### TRY IT
Leave out every line before the one containing "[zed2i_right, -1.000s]", and set down that line and the rest through the end of the listing exactly.

### PROVIDED MATERIAL
#####

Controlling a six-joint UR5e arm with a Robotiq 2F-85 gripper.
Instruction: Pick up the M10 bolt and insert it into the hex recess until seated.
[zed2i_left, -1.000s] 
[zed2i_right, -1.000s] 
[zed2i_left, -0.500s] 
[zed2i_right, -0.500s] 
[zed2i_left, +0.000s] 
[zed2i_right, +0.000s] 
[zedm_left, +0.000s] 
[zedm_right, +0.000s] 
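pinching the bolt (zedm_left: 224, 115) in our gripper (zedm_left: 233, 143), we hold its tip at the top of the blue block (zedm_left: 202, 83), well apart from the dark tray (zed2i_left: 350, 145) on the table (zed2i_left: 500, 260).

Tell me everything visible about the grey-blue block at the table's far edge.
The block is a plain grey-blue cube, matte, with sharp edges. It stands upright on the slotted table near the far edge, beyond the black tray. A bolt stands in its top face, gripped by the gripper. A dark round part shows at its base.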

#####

### FINISHED EXERCISE
[zed2i_right, -1.000s] 
[zed2i_left, -0.500s] 
[zed2i_right, -0.500s] 
[zed2i_left, +0.000s] 
[zed2i_right, +0.000s] 
[zedm_left, +0.000s] 
[zedm_right, +0.000s] 
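pinching the bolt (zedm_left: 224, 115) in our gripper (zedm_left: 233, 143), we hold its tip at the top of the blue block (zedm_left: 202, 83), well apart from the dark tray (zed2i_left: 350, 145) on the table (zed2i_left: 500, 260).

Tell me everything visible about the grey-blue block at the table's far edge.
The block is a plain grey-blue cube, matte, with sharp edges. It stands upright on the slotted table near the far edge, beyond the black tray. A bolt stands in its top face, gripped by the gripper. A dark round part shows at its base.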

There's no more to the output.